Much to the surprise of many people, 80% of our humoral immune system (which creates antibodies) is located in our gut. When we eat and our food goes into our gut, our immune system assesses the food and decides if it’s harmful or helpful to our wellbeing. 

When our immune system has to deal with and expel unwanted ‘invaders’ in our gut - it has to share redistribute resources to get the job done. This can mean that the food we ingest has the potential to create lots of work for our immune system. When the food we eat does not provoke our immune system, our immunity is ready and able to deal with invaders elsewhere in our body. 

Based on this, you can really see how our gut health and immunity are so intertwined and looking after one, looks after the other!

What can we do to help our immunity?

  • Limit your consumption of alcohol, caffeine, sugar, and processed foods. All of which have a negative impact on our microbiome and gut barrier 

  • Get a lot of sleep and drink a lot of fluids - sleep is how we rest, digest and repair. Adequate sleep aids our innate healing process and helps to foster good gut health.  

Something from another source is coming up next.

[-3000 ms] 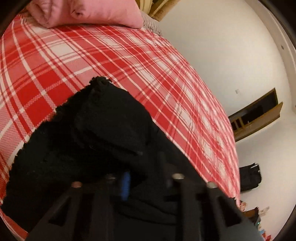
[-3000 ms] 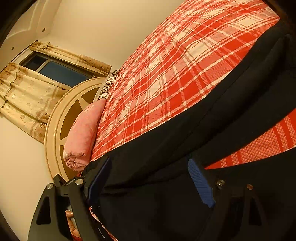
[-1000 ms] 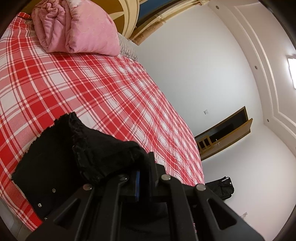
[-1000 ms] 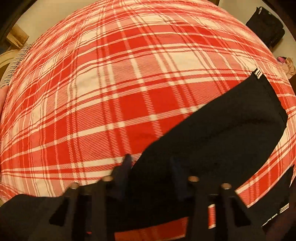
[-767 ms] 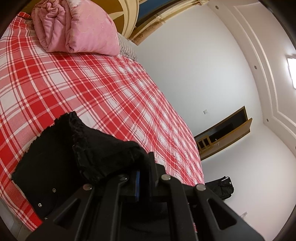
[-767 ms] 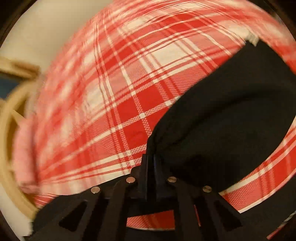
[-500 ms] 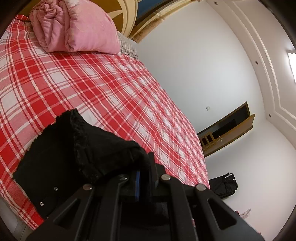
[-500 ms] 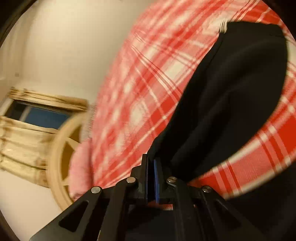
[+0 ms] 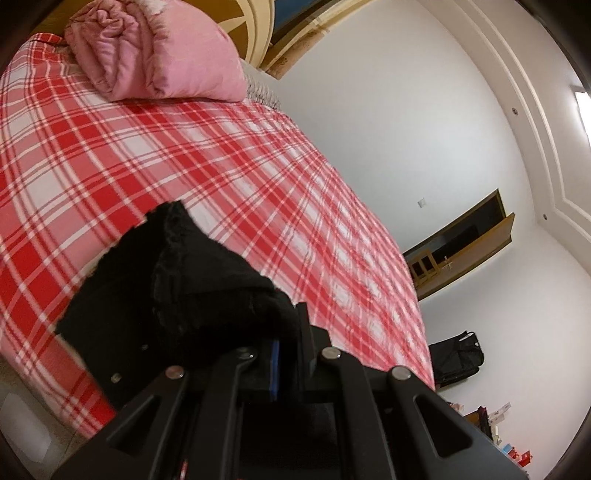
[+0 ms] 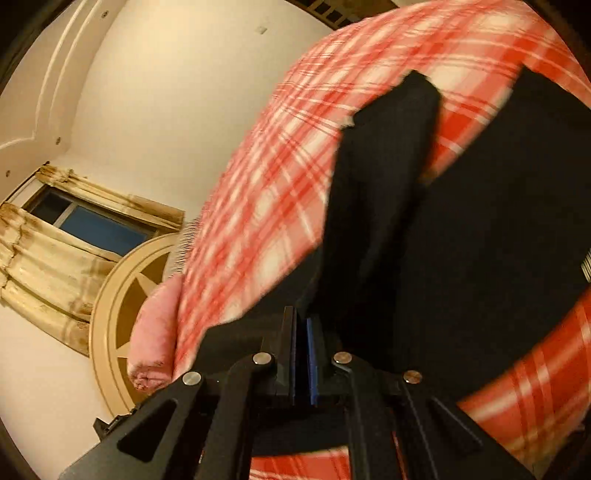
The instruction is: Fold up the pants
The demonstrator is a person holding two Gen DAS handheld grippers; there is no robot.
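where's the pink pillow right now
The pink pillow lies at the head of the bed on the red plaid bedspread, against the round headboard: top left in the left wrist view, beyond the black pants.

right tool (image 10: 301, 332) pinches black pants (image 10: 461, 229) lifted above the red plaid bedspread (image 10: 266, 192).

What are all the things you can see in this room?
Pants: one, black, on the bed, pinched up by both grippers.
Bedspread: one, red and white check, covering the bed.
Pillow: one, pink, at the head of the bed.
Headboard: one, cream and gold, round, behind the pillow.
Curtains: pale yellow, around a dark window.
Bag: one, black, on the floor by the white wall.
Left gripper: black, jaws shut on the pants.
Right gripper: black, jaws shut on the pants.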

  • Incorporate immune lifting nutrients and herbs like zinc, vitamins C & D, echinacea and holy basil in your life in food or supplement form. 

5. Gut Health and Sleep 

Sleep is the time our gut uses to “rest and digest”. It’s also the time when our microbiome is at its most active. Getting enough sleep is crucial for good gut function and a well functioning gut is vital for restful, nourishing and deep sleep. Bit of a catch-22. 

Our circadian rhythm is our body clock. It tells us when to be asleep and awake and is directly impacted by our microbiome. This is due to the release and management of our daytime and nighttime hormones: 

  1. Melatonin (for sleep)

  2. Cortisol (for activity). 

If our gut isn’t healthy and our microbiome isn’t at optimal levels, then it disrupts the rhythm of these two hormones which can result in sleeping difficulties and poor gut function.

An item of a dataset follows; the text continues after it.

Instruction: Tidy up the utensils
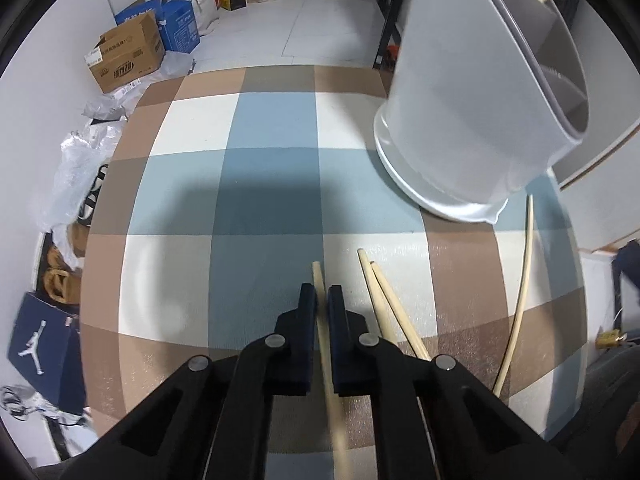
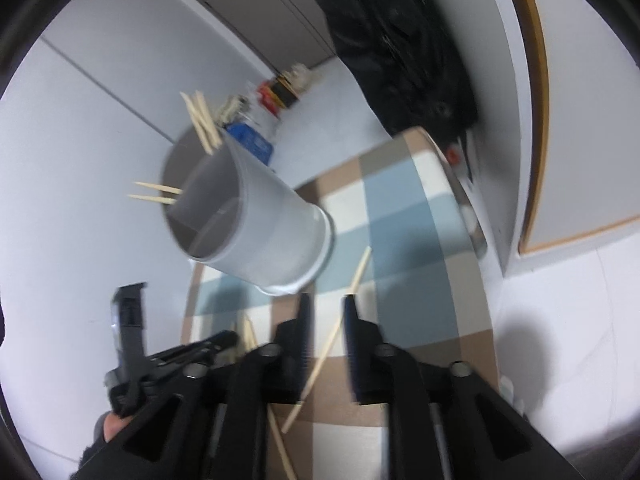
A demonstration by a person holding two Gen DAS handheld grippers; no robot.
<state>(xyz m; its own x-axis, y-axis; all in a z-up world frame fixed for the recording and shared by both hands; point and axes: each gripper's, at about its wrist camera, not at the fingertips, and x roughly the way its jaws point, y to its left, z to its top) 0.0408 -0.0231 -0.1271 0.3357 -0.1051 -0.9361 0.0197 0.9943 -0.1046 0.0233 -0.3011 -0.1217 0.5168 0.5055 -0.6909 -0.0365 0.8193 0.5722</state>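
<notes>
Mid-task, by the look of it: several chopsticks already standing in the grey utensil holder, four more left on the checked worktop. Left tool clenched on a single chopstick, the stick running between the two fingers and poking out toward 12 o'clock. Whether lifted clear of the cloth or only pinched against it, hard to judge. A loose pair lying just beside it at 3 o'clock; a fourth stick farther out, near the worktop edge below the holder. Right tool released, jaws apart, hovering above the worktop over that fourth stick, gripping nothing. Holder at 1 o'clock from the left tool. Next, likely: raise the held stick, tip it upright, carry it over the holder rim and drop it among the others.
</notes>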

As we learned in the above section on the gut-mood connection, serotonin production is dependent on the health of our microbiome. Serotonin is the precursor to melatonin making it crucial to our sleep-wake cycle and the process of “resting and digesting”. This means that as we have the ability to alter our sleep-wake cycle just by modifying our nutritional intake and gut health - WOW! 

Magnesium is also a great sleep aid. In addition to being involved in over 3000 enzymatic reactions in the body, magnesium works to help activate our rest and digest system which is responsible for sending signals throughout the body that tell all our cells to “calm down”. It also aids melatonin production and helps make our nightly sleep experience restful and restorative.
It’s a real all-rounder!

What can we do to help our sleep?

  • Take care of you microbiome with a varied whole foods diet rich in fermented foods, prebiotics and probiotics

  • Increase your magnesium intake through a high quality magnesium supplement and the ingestion of magnesium-rich foods like:

    • Almonds
    • Pumpkin seeds
    • Spinach
    • Edamame

  • The absorption of nutrients is dependent on a healthy gut, so when our gut health is out of whack it is a great idea to take extra measures to ensure they’re getting the right amounts we need. This could include the addition of a high quality probiotic in supplement form. 

In summary...

Skin, mental health, food tolerances, immunity, and sleep are just five of the areas we have focused on when it comes to our gut’s influence on our wellbeing. Really, it affects everything! Despite it being a vast and complex topic, the good news is that gut health can be redressed for all of these concerns (and plenty more) in effective ways that don’t need to cost us a lot of time or money.

  • Nourishing our microbiome with a probiotic 
  • Eat a diet rich in fermented foods
  • Support your immunity with the right nutrients
  • Eating a whole food diet rich in variety are all things we can do without a significant change in lifestyle.

When we take care of our gut, we are taking care of our whole selves.


Disclaimer: This blog post is for educational purposes only. It is not designed to diagnose, treat or cure. We are all unique, for your individual health concerns it is important to discuss these with a BePure Holistic Health Consultant or relevant health professional.